EXERCISE REQUIREMENTS →
Set down the listing below again, exactly as written.

INFORMATION PROVIDED →
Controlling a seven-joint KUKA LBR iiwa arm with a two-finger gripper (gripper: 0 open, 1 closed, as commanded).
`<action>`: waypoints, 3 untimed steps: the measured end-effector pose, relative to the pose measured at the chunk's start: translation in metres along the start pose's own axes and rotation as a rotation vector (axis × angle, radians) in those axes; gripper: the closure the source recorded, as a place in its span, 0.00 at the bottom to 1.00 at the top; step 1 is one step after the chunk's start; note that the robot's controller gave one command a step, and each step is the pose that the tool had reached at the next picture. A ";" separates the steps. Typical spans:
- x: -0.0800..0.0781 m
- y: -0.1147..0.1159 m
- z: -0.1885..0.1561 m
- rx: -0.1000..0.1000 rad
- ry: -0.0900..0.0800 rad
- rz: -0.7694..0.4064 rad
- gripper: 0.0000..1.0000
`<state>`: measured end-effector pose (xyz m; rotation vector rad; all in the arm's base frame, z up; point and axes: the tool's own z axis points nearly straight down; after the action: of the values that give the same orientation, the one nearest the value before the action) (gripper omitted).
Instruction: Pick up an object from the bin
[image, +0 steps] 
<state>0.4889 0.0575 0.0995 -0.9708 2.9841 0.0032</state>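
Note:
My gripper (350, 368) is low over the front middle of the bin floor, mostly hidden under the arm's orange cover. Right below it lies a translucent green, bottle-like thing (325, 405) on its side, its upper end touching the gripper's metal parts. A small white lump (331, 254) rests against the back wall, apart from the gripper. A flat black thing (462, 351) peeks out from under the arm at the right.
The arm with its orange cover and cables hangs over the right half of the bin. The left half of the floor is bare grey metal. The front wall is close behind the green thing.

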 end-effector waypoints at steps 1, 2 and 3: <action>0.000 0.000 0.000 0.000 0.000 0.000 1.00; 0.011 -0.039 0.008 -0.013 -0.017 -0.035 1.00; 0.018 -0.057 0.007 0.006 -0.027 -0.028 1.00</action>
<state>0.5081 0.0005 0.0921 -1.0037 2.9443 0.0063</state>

RESULT OF THIS TASK →
Controlling a seven-joint KUKA LBR iiwa arm with a two-finger gripper (gripper: 0 open, 1 closed, as commanded).
`<action>`: waypoints, 3 untimed steps: the measured end-effector pose, relative to the pose measured at the chunk's start: translation in metres along the start pose's own axes and rotation as a rotation vector (axis × angle, radians) in those axes; gripper: the closure the source recorded, as a place in its span, 0.00 at the bottom to 1.00 at the top; step 1 is one step after the chunk's start; note that the robot's controller gave one command a step, and each step is the pose that the tool had reached at the next picture. A ";" separates the steps. Typical spans:
- x: -0.0800..0.0781 m
- y: -0.1147..0.1159 m
- z: -0.1885..0.1561 m
- rx: -0.1000..0.1000 rad
- ry: -0.0900..0.0800 rad
- rz: -0.7694..0.4064 rad
- gripper: 0.0000..1.0000
`<state>`: measured end-effector pose (xyz m; rotation vector rad; all in the arm's base frame, z up; point and axes: the tool's own z axis points nearly straight down; after the action: of the values that give the same orientation, the one nearest the value before the action) (gripper omitted).
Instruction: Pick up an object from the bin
[image, +0 steps] 
<state>0.4889 0.0575 0.0995 -0.9708 2.9841 0.0032</state>
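Note:
My gripper (350, 368) is low over the front middle of the bin floor, mostly hidden under the arm's orange cover. Right below it lies a translucent green, bottle-like thing (325, 405) on its side, its upper end touching the gripper's metal parts. A small white lump (331, 254) rests against the back wall, apart from the gripper. A flat black thing (462, 351) peeks out from under the arm at the right.
The arm with its orange cover and cables hangs over the right half of the bin. The left half of the floor is bare grey metal. The front wall is close behind the green thing.
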
 end-effector waypoints at steps 1, 2 and 3: <action>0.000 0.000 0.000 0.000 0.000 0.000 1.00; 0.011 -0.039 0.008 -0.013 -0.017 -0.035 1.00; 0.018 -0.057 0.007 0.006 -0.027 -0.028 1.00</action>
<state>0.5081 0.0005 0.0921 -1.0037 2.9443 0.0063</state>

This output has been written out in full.